You don’t have to be an avid consumer of luxury watches to have gathered there’s much ado about Patek Philippe at the moment. The reason is we’re in the great Genevan watch house’s 175th anniversary year, and the fanfare that has been a decade in the planning is now in full swing.
It began in October with the ceremonial unveiling of its 175th anniversary collection of watches in Geneva, headlined by the brilliant £2,050,000 Grandmaster Chime (no relation to Grandmaster Flash).
The next installment begins on Sunday with Christie’s auction of 100 “rare and interesting” Pateks, and continues on Tuesday when Sotheby’s auction the Patek Philippe Henry Graves Supercomplication, the most expensive watch ever sold at auction. It went under the hammer in 1999 for a heady $11m, a sum that will be dwarfed next week should it get near its presale estimate of $17m.

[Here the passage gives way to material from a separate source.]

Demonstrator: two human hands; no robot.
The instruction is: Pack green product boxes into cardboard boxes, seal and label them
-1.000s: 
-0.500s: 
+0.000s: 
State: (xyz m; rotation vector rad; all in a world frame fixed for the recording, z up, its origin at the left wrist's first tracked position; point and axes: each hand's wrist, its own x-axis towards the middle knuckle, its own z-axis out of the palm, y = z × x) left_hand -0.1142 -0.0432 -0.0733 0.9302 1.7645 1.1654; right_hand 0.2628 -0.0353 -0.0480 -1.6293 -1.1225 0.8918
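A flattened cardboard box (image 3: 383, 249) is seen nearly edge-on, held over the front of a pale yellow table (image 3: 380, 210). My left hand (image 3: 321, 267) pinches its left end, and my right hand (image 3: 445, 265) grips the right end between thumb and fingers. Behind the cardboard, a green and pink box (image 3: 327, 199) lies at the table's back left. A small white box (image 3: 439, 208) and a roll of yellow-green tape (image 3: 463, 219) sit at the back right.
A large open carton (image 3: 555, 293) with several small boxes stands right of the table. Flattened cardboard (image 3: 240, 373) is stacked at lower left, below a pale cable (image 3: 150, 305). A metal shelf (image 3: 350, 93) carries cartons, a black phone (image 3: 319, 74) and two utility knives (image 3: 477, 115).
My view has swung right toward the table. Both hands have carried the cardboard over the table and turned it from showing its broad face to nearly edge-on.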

Even if you’re not a watch aficionado, those numbers will still turn your head, just as they would if they were attached to a painting by an Old Master or a Ferrari 250 GTO. Patek pulls in the big bucks like no other watch brand – according to some reports, as many as 17 of the 20 most expensive watches ever sold at auction have Patek on the dial. But the question non-believers will be asking is simply: why?
Sotheby’s Daryn Schnipper reckons it’s partly due to the firm’s relentless focus on their illustrious history and how that spills into present production. “Combine that with the vast range of timepieces they have produced in 175 years,” he adds, “plus the unbroken lineage, and the result is huge client confidence, regardless of whether they purchase watches through auction or directly.”
Much of Patek’s aura lies in the watches’ exclusivity. Only seven Grandmaster Chimes will be made, and there’s only one Graves watch. It was commissioned by the American financier Henry Graves Jr, delivered in 1933 and remains the world’s most complicated watch made without the aid of a computer. They literally don’t make ’em like they used to.
That sense of rarity permeates the Patek collection like incense through a cathedral. Even now, after two decades of expansion and that ingenious, ubiquitous marketing campaign, Patek Philippe only makes 55,000 watches a year. Compare that to other household-name watch houses who routinely produce more than half a million watches annually, while industry titan Rolex makes at least double that.
Patek is smart. It knows there’s a queue of suitors for every watch it makes. It was recently reported the straight-up steel Nautilus time and date model has a waiting list 200- long at the firm’s Geneva boutique. Until it was discontinued recently, the Ref 5131 world timer with an enamel dial had a five-year waiting list. And if you want a minute repeating watch – a Patek speciality – you may not even be permitted the wait; Patek personally approves customers for such timepieces.
That gives a Patek watch kudos beyond the sum of its immaculately presented parts. Such is the brand’s cachet that luxury asset lender Borro recently reported it has issued 150 loans totalling £1.5m against Patek watches since 2008. Who needs a pension when you could invest in Patek Philippe..? Of course, exclusivity is nothing without horological excellence. Think minute repeaters that chime the time on demand; perpetual calendars that can cater for month lengths, even in leap years; split second chronographs that time two events that start at the same time but finish independently; ‘grand complication’ combinations of the above…
Even the simplest two handers have beguiling movements polished, decorated and assembled by hand in its Geneva workshops. Trouble is, before you can get your hands on one, you’ll need a generous wallet.
The average sales price of a Patek in the UK is over £30,000. Such is the sacrifice required to become the possessor of this year’s superstylish Nautilus Travel Time Chronograph Ref. 5990/1, or the exquisite cushion-shaped Ref. 5951P- 012 split-seconds monopusher chronograph perpetual calendar.
The story continues next year with an exhibition of Patek Philippe’s finest, including the 175th collection, at London’s Saatchi Gallery in May. Good news is that it’s free and open to the public. A real education awaits.